Contrairement aux idées reçues, les Japonais ont depuis longtemps délaissé leur céréale emblématique.
Contrairement aux autres gadgets japonais très populaires, le four à pain Gopan n’est pas tellement design et ne tient pas dans la poche d’un pantalon. Mais cet appareil électroménager de Panasonic qui vaut 600 dollars (460 euros) a un véritable atout: il permet de cuire des pains à partir de grains de riz entiers crus. Depuis leur commercialisation en novembre 2010 au Japon –le seul pays où ils sont disponibles actuellement–, ces appareils (dont le nom procède d’un joli jeu de mot associant gohan, qui signifie «riz cuit» en japonais, et pan, «pain»), se sont vendus comme des petits pains!
Vous n’êtes peut-être pas surpris qu’un appareil qui permet de faire cuire du riz soit très apprécié au Japon. Après tout, c’est le royaume du sushi et de l’okayu. Pourtant, vous devriez l’être. Les concepteurs du Gopan avaient pour mission de trouver une machine visant à encourager les consommateurs à manger plus de riz. Car, ces quarante dernières années, les Japonais ont de plus en plus privilégié les produits à base de blé, tels que le pain, les pâtes, les pizzas et les nouilles, tandis que la consommation de riz a baissé de plus de 50%.
Comment se fait-il que le Japon soit devenu tellement obsédé par le blé qu’il a fallu inventer un gadget tel que le Gopan pour que sa population consomme du riz déguisé en farine de blé? Derrière l’histoire du passage de cette nation du riz au blé, se cache une longue campagne acharnée de la part du propagandiste les plus chevronné du secteur –le gouvernement américain, naturellement.
Au début des années 1900, les Japonais consommaient du blé, mais en petite quantité. Cette céréale ne constituait en aucun cas un produit alimentaire essentiel. Les classes moyennes fréquentaient des cafés branchés de style occidentaux servant des pâtisseries, gâteaux et autres viennoiseries, appelées anpan, fourrées au caramel de haricots noirs.

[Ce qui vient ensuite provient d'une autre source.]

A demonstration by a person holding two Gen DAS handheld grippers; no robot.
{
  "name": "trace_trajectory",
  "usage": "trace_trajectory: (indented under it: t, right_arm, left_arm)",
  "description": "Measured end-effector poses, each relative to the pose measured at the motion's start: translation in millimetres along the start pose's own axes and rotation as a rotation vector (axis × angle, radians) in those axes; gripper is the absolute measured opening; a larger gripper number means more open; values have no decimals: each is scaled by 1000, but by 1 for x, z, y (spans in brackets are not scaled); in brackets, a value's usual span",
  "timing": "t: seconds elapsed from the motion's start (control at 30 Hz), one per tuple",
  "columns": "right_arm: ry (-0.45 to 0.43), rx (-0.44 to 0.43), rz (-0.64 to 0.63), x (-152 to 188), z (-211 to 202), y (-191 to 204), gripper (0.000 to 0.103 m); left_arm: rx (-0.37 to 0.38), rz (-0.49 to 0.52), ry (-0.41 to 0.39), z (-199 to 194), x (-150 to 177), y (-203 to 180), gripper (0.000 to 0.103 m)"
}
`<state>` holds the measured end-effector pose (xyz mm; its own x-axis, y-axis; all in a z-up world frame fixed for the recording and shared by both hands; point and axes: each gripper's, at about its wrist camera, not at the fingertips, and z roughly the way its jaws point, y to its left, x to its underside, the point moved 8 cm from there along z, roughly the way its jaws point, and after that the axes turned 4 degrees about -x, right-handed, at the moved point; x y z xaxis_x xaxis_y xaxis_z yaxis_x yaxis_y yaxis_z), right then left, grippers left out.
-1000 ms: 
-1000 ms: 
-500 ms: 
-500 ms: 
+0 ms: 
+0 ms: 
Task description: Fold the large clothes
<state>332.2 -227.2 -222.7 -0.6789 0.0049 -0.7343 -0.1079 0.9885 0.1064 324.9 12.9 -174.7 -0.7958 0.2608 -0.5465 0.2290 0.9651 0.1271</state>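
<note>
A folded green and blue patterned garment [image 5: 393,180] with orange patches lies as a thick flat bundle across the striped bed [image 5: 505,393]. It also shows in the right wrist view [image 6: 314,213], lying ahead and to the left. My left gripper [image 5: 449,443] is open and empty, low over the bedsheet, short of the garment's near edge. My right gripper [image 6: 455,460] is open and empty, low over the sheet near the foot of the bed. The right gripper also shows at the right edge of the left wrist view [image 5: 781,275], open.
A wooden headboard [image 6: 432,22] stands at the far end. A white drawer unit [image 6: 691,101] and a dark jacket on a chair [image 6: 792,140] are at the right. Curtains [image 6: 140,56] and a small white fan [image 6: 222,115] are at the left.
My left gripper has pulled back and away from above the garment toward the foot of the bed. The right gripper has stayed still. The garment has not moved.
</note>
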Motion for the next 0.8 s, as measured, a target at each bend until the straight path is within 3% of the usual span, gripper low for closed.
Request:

Les ouvriers des villes consommaient aussi du blé, mais essentiellement sous forme de nouilles udon, courantes dans les échoppes de rue ou restaurants. On en faisait toutefois plutôt un en-cas qu’un vrai repas. (Les soba, des nouilles à base de sarrasin, également dit blé noir –une plante à fleurs qui n’a pourtant rien à voir avec le blé– étaient aussi un snack traditionnel.)
Les agriculteurs et la population rurale ignoraient pratiquement tout du blé; leur alimentation consistait en un mélange de riz, d’orge et de millet, agrémenté de légumes et de poissons. Et la plupart des Nippons en étaient très satisfaits: dans les années 1980, lorsque la marine japonaise tenta d’introduire un régime alimentaire occidental comprenant du pain et une sorte de biscuit dur et sec appelé kanpan, les militaires se mirent en grève.